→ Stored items
----

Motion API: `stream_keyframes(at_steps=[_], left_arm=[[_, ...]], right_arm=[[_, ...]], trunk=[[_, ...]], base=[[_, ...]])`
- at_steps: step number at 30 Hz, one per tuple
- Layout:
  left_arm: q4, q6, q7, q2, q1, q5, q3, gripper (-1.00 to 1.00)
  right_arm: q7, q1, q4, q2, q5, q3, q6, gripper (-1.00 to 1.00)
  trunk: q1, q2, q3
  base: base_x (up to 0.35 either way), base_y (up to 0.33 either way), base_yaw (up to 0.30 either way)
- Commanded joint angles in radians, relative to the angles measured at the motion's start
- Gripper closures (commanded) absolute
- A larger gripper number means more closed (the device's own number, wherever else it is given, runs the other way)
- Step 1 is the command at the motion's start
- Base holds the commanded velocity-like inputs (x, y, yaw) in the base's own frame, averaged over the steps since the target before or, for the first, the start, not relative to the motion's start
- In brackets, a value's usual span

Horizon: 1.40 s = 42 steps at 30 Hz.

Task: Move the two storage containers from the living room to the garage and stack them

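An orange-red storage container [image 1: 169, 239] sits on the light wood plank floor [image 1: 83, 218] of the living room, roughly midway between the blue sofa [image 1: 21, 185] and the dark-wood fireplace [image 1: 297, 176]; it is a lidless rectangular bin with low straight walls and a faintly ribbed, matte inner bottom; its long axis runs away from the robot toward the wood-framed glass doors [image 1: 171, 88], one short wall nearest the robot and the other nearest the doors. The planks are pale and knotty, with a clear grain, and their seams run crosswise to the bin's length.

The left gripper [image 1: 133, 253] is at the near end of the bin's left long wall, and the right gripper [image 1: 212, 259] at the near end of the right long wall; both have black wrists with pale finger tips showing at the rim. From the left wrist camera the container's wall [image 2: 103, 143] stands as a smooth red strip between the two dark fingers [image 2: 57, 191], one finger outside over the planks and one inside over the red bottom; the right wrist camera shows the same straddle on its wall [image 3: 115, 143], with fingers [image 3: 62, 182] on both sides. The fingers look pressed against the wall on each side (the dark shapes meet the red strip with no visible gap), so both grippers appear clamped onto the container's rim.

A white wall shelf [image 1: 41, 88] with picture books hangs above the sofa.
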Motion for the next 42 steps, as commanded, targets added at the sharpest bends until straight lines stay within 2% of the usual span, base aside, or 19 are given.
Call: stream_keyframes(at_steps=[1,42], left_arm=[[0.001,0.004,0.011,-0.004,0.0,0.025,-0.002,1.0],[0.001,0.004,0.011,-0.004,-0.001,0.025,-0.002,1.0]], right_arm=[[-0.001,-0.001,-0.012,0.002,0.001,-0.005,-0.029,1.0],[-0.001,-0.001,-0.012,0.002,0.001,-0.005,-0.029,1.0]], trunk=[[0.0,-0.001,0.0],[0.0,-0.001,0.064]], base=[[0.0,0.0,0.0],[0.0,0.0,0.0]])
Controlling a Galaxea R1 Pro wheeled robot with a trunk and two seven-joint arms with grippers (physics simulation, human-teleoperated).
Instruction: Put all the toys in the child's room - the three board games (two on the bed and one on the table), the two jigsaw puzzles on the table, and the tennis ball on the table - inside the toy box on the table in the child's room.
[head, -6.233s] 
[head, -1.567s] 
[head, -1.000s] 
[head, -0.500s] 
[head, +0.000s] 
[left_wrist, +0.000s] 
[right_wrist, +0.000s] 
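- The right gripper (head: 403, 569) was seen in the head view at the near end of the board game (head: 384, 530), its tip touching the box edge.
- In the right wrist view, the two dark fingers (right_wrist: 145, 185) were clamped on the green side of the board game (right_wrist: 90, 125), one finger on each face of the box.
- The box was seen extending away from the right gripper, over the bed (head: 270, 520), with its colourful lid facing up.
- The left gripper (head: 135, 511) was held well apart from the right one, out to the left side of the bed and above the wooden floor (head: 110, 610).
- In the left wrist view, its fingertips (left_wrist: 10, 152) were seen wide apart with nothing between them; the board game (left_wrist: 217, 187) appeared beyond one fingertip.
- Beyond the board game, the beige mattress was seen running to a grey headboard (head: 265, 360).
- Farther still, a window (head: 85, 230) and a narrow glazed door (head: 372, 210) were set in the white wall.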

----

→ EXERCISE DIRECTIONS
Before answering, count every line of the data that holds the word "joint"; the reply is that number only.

→ WORKED SOLUTION
2